● **Required action**
Using the entries below, show all lines with the string "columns".

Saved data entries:
# # # # # # #

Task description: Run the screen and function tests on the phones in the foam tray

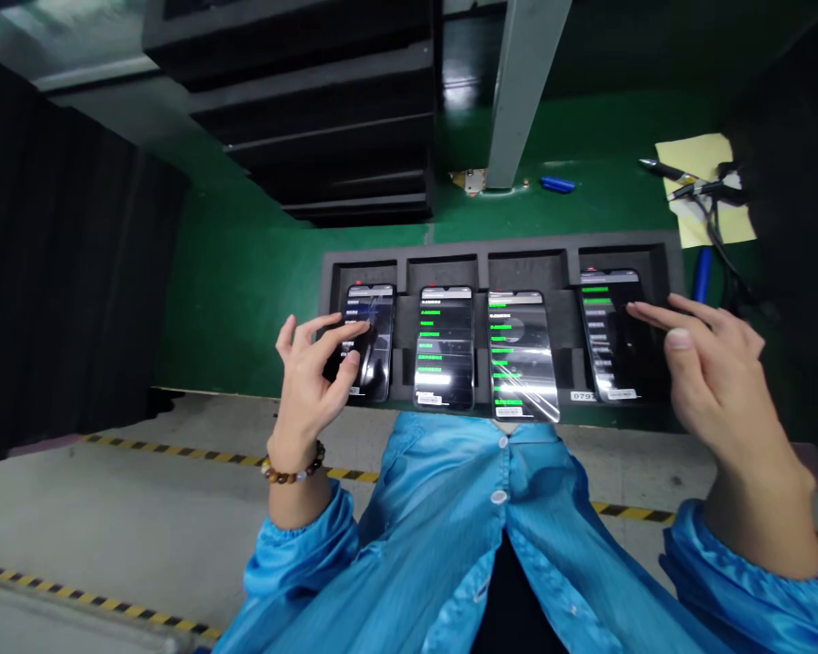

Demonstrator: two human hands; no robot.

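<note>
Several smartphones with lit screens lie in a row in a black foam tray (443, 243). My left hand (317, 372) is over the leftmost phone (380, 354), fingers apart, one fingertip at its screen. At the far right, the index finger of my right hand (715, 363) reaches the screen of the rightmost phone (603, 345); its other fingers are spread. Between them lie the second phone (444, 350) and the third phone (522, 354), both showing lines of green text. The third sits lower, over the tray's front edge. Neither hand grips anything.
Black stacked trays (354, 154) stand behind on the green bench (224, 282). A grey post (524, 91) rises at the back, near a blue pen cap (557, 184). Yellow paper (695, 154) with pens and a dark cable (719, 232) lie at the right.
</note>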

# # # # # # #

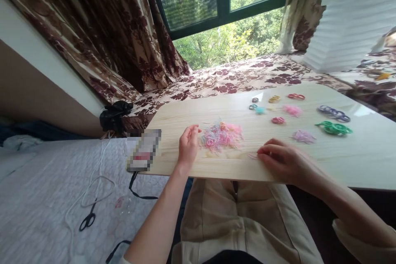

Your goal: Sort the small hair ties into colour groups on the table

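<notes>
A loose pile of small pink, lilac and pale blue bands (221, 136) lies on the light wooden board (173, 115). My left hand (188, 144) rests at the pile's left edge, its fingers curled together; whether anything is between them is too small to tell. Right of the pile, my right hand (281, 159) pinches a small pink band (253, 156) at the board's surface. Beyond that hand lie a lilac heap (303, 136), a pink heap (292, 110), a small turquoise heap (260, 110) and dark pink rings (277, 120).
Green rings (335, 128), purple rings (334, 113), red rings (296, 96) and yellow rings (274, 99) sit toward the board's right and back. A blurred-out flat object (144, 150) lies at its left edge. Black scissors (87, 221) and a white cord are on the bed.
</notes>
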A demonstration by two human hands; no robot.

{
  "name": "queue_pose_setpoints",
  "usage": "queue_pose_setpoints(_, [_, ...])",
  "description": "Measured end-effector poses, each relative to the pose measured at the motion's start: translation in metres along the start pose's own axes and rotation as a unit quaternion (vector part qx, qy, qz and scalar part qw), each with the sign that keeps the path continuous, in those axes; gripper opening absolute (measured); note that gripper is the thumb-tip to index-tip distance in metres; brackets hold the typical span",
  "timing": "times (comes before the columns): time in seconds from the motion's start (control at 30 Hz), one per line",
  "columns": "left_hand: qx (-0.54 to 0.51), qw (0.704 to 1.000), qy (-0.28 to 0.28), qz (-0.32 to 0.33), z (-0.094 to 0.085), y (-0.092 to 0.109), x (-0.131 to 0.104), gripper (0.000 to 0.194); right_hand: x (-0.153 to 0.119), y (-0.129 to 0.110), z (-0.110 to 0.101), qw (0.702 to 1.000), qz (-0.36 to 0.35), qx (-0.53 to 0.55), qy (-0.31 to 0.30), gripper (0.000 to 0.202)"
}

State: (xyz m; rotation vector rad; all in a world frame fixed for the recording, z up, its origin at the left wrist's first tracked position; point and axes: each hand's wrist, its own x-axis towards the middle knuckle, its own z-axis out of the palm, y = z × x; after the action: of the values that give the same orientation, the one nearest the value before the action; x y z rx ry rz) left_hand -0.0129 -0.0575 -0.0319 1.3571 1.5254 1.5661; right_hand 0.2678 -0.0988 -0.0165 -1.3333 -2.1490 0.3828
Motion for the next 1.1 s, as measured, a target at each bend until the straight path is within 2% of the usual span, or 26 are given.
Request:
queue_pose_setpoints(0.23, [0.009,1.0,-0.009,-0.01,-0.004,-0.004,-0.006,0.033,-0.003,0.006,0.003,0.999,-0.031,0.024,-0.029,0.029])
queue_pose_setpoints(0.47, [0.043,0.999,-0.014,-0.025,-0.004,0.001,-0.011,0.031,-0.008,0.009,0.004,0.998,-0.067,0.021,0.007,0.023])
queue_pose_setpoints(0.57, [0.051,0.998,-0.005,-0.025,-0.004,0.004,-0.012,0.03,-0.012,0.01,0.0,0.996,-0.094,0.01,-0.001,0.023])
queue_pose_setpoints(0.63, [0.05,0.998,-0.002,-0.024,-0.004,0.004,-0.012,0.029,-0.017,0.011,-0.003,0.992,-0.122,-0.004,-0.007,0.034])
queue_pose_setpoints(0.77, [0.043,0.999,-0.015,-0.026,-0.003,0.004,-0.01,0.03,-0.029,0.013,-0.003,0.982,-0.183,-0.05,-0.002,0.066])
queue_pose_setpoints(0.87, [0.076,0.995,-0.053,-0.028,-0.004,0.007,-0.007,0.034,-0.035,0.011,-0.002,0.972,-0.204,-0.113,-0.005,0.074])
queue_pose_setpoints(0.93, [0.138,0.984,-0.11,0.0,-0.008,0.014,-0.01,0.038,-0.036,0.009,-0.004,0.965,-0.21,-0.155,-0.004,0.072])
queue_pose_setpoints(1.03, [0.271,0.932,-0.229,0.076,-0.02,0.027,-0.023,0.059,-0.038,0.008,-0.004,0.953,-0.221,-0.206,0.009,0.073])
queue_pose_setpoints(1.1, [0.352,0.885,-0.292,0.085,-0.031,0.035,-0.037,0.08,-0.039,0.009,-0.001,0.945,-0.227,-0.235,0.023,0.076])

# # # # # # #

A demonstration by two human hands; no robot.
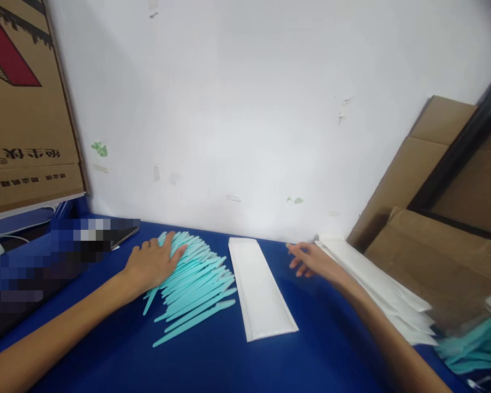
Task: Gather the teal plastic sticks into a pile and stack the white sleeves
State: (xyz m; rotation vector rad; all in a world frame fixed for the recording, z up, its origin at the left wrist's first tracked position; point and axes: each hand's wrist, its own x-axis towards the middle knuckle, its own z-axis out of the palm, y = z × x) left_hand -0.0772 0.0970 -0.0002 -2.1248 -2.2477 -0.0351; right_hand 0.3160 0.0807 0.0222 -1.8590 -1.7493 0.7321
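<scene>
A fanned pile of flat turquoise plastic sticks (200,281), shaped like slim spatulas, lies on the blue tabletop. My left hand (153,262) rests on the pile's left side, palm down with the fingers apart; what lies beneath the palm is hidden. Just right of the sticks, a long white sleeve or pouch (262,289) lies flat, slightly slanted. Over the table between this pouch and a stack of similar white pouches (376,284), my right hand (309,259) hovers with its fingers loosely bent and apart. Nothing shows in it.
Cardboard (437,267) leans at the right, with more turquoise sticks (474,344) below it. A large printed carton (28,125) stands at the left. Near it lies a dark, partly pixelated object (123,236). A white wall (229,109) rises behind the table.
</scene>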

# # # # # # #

● **The completed task**
  "timing": "times (comes before the columns): time in seconds from the motion's start (control at 30 Hz), one per line",
  "columns": "left_hand: qx (-0.54 to 0.51), qw (0.704 to 1.000), qy (-0.28 to 0.28), qz (-0.32 to 0.33), z (-0.094 to 0.085), y (-0.092 to 0.109), x (-0.131 to 0.104), gripper (0.000 to 0.194); right_hand: x (-0.153 to 0.119), y (-0.129 to 0.110), z (-0.110 to 0.101), qw (0.702 to 1.000), qz (-0.36 to 0.35), qx (-0.53 to 0.55), qy (-0.31 to 0.30), gripper (0.000 to 0.202)"

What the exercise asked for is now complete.